Many books and articles have been written on how to organize personal workspaces and keep them tidy, often in the form of “Tips on Being Tidy”, or “Benefits of Organizing Your Desk”, etc. Just last week the Globe and Mail published an article with tips to help conquer paper chaos. Sadly, people who are not motivated to keep their workspace tidy are not likely to be swayed by these types of articles (or maybe they just can’t find them). So as IM managers, how can we help employees be – and remain – organized and productive?
Ultimately this is going to be a change management issue in many organizations, which means it is more than just a matter of not-so-subtle suggestions, strategically placed hints and the occasional motivational poster. An IM manager who wants to tackle this issue needs to do so in a more systematic way, starting with an assessment of how people’s workspace truly affects the organization, as well as their personal stress, productivity and relationships with co-workers and supervisors. The two recent surveys I mentioned earlier in Canada and Britain should be taken with a grain of salt, as they were both sponsored by Staples, and the findings happen to be quite good news for a company that sells filing supplies and organizational tools. It isn’t to say that the findings are wrong, but before investing time and resources you should assess the impact of personal workspaces on your own organization.

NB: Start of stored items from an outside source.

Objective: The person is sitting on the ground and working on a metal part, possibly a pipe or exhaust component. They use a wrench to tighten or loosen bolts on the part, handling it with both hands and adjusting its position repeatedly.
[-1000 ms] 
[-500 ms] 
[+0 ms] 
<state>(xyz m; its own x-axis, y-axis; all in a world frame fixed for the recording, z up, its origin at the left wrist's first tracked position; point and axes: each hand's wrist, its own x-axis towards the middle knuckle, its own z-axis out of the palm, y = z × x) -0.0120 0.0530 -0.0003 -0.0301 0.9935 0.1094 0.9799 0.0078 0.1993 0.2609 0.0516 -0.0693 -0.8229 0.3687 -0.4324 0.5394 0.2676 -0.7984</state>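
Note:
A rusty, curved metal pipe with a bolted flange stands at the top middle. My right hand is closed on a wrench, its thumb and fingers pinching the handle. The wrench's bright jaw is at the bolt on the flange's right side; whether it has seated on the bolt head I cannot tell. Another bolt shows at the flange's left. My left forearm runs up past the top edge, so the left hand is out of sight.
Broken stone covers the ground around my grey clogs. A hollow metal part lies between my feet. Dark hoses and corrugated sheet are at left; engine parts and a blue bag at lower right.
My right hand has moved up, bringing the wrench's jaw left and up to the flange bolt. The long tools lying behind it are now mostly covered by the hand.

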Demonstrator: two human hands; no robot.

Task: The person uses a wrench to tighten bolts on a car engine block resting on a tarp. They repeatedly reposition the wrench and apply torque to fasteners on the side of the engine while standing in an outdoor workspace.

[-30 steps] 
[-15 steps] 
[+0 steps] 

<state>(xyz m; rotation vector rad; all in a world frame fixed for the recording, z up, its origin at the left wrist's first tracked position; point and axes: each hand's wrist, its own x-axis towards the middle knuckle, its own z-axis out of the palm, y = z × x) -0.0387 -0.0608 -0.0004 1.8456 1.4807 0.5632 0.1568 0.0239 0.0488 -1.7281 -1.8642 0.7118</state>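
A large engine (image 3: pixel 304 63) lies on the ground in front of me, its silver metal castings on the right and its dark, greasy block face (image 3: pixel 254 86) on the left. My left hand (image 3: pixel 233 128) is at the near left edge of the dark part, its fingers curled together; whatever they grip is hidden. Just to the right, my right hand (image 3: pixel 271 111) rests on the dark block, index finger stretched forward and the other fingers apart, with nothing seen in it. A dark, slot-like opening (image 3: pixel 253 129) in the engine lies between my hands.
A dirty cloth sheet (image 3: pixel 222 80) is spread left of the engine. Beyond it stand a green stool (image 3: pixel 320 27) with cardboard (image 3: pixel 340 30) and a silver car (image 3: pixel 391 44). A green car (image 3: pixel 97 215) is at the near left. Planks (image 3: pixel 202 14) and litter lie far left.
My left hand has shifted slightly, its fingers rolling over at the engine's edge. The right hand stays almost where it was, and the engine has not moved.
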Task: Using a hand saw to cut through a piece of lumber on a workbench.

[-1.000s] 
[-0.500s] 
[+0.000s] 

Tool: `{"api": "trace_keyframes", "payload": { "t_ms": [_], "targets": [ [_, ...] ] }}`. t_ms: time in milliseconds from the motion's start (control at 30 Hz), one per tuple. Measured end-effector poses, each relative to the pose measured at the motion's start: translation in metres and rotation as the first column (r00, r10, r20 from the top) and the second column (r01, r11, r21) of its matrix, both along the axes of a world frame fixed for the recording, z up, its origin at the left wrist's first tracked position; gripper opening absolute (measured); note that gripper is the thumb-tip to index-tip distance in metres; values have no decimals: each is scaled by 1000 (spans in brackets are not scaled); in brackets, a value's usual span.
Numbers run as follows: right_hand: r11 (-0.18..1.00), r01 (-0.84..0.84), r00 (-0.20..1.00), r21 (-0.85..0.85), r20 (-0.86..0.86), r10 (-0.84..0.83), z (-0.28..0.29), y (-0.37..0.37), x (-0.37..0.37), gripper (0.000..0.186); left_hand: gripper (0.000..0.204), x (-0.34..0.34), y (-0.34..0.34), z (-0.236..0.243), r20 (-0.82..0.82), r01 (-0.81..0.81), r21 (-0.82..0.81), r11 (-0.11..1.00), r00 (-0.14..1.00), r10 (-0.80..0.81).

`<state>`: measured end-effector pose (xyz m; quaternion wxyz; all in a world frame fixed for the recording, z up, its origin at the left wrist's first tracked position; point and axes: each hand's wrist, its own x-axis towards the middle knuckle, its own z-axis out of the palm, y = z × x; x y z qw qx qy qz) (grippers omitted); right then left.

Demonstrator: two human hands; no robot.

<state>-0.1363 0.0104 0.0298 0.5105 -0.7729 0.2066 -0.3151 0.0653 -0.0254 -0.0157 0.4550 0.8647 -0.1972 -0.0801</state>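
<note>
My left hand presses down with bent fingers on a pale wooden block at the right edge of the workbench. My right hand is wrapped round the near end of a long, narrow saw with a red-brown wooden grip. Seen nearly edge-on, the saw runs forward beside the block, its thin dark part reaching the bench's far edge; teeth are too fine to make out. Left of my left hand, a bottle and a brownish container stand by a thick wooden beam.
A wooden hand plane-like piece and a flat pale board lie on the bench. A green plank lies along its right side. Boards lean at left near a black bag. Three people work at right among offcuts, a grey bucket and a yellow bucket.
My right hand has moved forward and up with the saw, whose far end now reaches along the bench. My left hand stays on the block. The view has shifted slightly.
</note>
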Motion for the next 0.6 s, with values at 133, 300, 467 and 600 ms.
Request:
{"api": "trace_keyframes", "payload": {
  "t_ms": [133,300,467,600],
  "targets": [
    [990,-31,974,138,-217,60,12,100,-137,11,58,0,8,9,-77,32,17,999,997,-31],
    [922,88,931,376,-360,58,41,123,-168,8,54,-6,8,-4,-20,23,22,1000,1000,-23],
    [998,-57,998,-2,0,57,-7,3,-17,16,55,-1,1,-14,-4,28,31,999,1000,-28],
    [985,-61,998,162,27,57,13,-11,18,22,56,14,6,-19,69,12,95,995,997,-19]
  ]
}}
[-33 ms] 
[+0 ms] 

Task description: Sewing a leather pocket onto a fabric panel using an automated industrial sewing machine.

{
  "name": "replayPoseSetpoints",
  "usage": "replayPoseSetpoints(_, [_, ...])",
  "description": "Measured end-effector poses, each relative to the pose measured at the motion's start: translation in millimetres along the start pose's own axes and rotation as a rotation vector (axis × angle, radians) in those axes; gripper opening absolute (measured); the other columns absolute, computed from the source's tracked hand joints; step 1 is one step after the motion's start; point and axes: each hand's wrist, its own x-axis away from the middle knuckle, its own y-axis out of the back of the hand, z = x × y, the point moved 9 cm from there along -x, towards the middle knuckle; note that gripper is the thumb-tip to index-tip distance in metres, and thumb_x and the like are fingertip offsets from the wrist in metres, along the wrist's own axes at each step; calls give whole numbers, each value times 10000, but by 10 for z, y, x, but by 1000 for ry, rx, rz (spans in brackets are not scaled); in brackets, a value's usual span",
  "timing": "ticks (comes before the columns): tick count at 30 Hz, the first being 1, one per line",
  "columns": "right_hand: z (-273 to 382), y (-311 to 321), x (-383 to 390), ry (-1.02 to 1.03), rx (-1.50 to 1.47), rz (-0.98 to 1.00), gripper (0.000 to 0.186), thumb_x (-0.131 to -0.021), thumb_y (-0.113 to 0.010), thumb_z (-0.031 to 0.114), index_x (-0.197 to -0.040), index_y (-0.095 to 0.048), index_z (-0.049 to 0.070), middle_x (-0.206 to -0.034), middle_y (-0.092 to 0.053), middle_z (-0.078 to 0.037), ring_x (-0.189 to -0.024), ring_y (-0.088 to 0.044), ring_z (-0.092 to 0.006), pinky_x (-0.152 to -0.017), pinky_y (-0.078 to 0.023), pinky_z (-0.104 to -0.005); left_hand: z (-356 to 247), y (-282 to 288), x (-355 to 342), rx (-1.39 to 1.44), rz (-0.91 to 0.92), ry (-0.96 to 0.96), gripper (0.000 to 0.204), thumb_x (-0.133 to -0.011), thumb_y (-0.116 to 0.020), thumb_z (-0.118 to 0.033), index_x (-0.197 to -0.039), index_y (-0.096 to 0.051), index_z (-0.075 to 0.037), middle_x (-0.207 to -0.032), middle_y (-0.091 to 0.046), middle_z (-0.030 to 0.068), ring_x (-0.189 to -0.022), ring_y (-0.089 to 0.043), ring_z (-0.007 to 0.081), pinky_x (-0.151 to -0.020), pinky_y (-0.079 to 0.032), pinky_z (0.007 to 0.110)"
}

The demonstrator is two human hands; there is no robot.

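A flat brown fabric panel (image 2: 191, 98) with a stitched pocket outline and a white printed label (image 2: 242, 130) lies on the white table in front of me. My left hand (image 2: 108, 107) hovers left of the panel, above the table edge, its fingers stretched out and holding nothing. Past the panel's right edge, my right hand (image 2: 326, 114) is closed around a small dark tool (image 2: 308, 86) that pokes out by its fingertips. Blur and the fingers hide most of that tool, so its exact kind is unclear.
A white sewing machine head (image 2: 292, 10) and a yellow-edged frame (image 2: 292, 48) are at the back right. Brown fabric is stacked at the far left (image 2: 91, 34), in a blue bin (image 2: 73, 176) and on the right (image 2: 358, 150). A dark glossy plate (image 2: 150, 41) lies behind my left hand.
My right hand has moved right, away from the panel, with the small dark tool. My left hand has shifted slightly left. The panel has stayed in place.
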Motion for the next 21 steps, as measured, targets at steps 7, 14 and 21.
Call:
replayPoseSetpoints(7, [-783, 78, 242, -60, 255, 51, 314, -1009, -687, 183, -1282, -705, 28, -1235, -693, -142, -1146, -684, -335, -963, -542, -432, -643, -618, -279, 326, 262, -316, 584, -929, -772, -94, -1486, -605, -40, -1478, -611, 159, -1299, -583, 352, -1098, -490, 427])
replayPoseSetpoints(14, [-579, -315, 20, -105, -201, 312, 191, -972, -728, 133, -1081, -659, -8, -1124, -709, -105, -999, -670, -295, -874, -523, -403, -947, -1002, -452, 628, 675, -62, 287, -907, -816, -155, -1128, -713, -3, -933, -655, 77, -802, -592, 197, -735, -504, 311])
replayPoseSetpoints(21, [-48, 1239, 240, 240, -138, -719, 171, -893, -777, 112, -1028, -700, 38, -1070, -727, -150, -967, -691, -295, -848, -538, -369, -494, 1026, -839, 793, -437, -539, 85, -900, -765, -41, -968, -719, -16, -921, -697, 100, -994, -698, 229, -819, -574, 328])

If you decide to go ahead with the initiative, it should be treated as a formal change management initiative. Even if it is not a high priority project and you aren’t devoting a lot of resources to it, a basic change management process should be followed which includes: defining objectives and outcomes; sponsorship/support from senior management; employee motivation to participate through effective communication/outreach; adequate resources and support for employees who implement the change; and continuing reinforcement of the environmental and cultural changes. A formal process, even with relatively little effort and resource allocation, can go a long way towards eliminating that last bastion of chaos. Just say no to clutter!